• Task description: Skip all lines in the entries below that come before the one containing "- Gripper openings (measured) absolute". Repeat that line and the rest exactly.

Data items
· · ·

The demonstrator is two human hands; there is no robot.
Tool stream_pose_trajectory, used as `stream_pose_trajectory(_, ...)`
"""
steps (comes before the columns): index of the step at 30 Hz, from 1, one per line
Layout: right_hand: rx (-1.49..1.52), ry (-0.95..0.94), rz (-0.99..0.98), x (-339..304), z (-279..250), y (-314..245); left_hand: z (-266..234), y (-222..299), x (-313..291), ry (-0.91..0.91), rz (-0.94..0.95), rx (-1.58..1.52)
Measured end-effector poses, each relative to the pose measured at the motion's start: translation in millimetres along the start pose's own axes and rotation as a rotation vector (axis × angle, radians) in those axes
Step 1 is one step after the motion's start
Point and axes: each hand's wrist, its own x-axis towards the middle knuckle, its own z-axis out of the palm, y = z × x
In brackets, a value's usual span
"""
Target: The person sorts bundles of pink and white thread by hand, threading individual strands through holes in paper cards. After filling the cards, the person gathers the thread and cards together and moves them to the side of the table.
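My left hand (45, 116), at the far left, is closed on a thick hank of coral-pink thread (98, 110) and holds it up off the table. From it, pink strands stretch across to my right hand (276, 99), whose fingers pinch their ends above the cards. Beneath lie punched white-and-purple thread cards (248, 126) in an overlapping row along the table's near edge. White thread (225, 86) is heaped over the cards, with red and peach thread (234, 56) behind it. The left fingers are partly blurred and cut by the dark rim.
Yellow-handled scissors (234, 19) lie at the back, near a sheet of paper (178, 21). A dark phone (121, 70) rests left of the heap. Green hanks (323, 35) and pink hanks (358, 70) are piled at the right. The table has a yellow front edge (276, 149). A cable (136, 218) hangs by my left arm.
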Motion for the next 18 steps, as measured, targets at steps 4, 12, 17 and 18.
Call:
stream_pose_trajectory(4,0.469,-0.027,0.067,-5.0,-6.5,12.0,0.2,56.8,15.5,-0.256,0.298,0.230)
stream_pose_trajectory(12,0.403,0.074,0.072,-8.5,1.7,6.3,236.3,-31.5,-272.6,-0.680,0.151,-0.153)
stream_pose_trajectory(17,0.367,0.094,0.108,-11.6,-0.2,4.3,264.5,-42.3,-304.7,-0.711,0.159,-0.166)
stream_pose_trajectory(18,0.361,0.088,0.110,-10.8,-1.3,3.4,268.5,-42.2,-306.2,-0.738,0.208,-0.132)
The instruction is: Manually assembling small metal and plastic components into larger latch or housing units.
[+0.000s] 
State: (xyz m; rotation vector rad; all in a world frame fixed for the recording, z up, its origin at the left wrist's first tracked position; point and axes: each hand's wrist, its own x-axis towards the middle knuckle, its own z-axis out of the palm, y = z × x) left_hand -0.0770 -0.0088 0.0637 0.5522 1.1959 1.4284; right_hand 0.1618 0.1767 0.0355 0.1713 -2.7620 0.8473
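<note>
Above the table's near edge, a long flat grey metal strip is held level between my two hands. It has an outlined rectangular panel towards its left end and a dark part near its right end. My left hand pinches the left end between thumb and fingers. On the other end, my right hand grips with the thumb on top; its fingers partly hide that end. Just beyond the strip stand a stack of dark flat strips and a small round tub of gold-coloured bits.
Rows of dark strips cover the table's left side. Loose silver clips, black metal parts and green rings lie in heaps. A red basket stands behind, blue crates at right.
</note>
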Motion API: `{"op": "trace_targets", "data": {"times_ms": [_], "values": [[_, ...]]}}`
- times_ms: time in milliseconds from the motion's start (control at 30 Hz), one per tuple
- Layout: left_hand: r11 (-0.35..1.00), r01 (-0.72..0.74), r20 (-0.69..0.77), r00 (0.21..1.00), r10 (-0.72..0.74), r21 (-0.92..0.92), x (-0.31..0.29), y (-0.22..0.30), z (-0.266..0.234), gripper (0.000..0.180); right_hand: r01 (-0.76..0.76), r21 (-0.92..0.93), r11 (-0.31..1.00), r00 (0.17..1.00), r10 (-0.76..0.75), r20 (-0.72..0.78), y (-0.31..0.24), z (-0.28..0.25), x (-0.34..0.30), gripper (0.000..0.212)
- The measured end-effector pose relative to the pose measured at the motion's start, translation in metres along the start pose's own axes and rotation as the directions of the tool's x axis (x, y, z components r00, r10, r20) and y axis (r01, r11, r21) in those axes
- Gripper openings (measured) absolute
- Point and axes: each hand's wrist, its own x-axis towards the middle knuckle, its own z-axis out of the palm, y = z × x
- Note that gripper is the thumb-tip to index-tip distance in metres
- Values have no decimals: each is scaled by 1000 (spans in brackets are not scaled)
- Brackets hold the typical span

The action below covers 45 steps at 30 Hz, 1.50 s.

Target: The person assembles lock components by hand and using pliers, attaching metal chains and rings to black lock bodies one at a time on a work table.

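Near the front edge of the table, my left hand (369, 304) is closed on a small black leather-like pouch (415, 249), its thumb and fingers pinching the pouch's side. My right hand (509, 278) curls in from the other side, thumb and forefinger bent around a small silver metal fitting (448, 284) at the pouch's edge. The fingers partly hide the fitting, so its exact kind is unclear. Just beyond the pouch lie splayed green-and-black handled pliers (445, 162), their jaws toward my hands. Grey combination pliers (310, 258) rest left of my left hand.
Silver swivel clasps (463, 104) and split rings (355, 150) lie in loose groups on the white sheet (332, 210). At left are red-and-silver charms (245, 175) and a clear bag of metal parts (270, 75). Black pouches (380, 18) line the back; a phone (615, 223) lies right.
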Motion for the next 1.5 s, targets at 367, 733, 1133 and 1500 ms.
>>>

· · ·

• Exercise solution:
- Gripper openings (measured) absolute
- Point and axes: each hand's wrist, its own x-axis towards the middle knuckle, its own z-axis out of the palm, y = z × x
- Note that gripper is the thumb-tip to index-tip distance in metres
- Values have no decimals: each is scaled by 1000 (spans in brackets are not scaled)
- Brackets hold the typical span

The action below covers 45 steps at 30 Hz, 1.50 s.

Target: The person assembles lock components by hand and using pliers, attaching metal chains and rings to black lock bodies one at a time on a work table.

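Near the front edge of the table, my left hand (369, 304) is closed on a small black leather-like pouch (415, 249), its thumb and fingers pinching the pouch's side. My right hand (509, 278) curls in from the other side, thumb and forefinger bent around a small silver metal fitting (448, 284) at the pouch's edge. The fingers partly hide the fitting, so its exact kind is unclear. Just beyond the pouch lie splayed green-and-black handled pliers (445, 162), their jaws toward my hands. Grey combination pliers (310, 258) rest left of my left hand.
Silver swivel clasps (463, 104) and split rings (355, 150) lie in loose groups on the white sheet (332, 210). At left are red-and-silver charms (245, 175) and a clear bag of metal parts (270, 75). Black pouches (380, 18) line the back; a phone (615, 223) lies right.
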Motion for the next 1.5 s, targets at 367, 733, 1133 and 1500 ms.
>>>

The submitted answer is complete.